The redox status of malaria-infected erythrocytes: an overview with an emphasis on unresolved problems.

The various mechanisms involved in the redox defence of normal erythrocytes are adequately known. They are herein briefly reviewed, outlining the principal enzymes and metabolic pathways, such as superoxide dismutase, catalase, glutathione peroxidase and reductase, the hexose monophosphate shunt (HMS) and glutathione synthesis and turnover. The intraerythrocytic malaria parasite is imposing an oxidative stress on its host cell. Malaria infected cells produce O2-, H2O2, enhance lipide peroxidation and activate host cell HMS. This stress is produced during the digestion of host cell hemoglobin by the parasite. Hence, both parasite and host cell must be able to confront this stress. The antioxidant defence systems of the parasite and the response of those systems in the infected host cell are reviewed, underscoring unresolved problems. Nothing is virtually known on the parasite's glutathione metabolism, and on possible interactions between host cell and parasite antioxidant defence systems. The postulate that 1. host cell activated HMS in conjunction with purine salvage can provide purine nucleotides to the parasite, and 2. that glutathione transferase can participate in parasite resistance to antimalarial drugs, are also discussed.

Origin of reactive oxygen species in erythrocytes infected with Plasmodium falciparum.

Oxidative radicals are demonstrably produced in malaria-infected erythrocytes. In order to verify the biochemical origin of these radicals, erythrocyte lysate was brought to acid pH to mimic the environment of the parasite food vacuole into which host cell cytosol is transferred during parasite feeding. Oxyhemoglobin, but not deoxyhemoglobin, is rapidly converted to methemoglobin at rates which decline with increasing pH. The rate of conversion is further increased in the presence of the catalase inhibitor 3-amino-1,2,4-triazole (3-AT) and the extent of inhibition of the lysate catalase increases upon acidification, implying that H2O2 is thus produced by the spontaneous dismutation of superoxide radicals generated during methemoglobin formation.
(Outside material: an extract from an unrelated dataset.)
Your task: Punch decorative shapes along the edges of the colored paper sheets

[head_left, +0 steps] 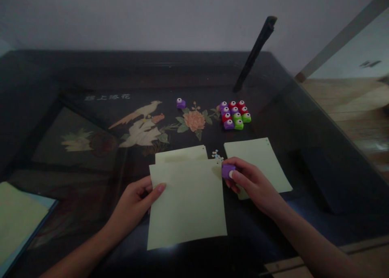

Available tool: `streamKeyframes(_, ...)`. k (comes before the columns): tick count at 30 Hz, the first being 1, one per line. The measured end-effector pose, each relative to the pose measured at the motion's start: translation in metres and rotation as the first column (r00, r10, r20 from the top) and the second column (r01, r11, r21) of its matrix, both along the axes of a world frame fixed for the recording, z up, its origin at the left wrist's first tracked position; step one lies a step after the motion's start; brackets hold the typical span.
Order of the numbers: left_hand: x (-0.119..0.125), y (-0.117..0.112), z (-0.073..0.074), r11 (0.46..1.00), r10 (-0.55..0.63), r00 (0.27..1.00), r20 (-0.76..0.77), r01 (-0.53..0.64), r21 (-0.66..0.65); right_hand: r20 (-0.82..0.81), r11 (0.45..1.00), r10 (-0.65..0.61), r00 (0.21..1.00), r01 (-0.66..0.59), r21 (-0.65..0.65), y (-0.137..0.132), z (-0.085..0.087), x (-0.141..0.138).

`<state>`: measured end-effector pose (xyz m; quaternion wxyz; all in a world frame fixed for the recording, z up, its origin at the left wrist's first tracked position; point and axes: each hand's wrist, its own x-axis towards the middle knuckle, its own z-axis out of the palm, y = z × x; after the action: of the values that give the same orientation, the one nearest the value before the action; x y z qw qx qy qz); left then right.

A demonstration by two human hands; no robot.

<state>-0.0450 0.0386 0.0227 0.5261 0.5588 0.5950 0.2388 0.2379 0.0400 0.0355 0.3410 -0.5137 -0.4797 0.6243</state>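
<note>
At the middle of the worktop (152,71), toward its near edge, our left hand (138,197) pinches the left edge of a sheet (187,205), thumb on top. Our right hand (255,184) is closed around a purple punch (227,172) at the sheet's far right corner, thumb on its white button; we cannot tell whether paper sits in the slot. Scraps (215,153) lie just beyond that corner. If our left grip slackens, the sheet could twist and the hole land crooked; pressing with the paper half in could tear it. Scraps might slide under the sheet. Our right hand also overlaps the paper pile (264,160) toward the worktop's right edge, so a careless wrist could skew it. The other punches (234,116), nearer the far edge, seem safely out of reach of a knock.
</note>
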Motion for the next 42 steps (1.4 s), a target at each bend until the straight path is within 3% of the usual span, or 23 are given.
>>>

Intact Plasmodium falciparum trophozoite-infected human red blood cells (TRBC) were shown to produce H2O2 and OH radicals about twice as much as normal erythrocytes, as evidenced by the inhibition of endogenous catalase activity in the presence of 3-AT and the degradation of deoxyribose, respectively. Increased H2O2 levels and catalase activity were found in both host cell and parasite compartments. No increase in H2O2 production over that observed in uninfected erythrocytes could be detected at the ring stage when host cell digestion is absent. H2O2 and OH radicals production in TRBC was considerably reduced when digestion of host cell cytosol was inhibited either by antiproteases (which reduce the proteolysis of imported catalase) or by its alkalinization with NH4Cl (which reduce methemoglobin formation). These results suggest that reactive oxygen species are produced in the parasite's food vacuole during the digestion of host cell cytosol, and are able to egress from the parasite to the host cell compartment.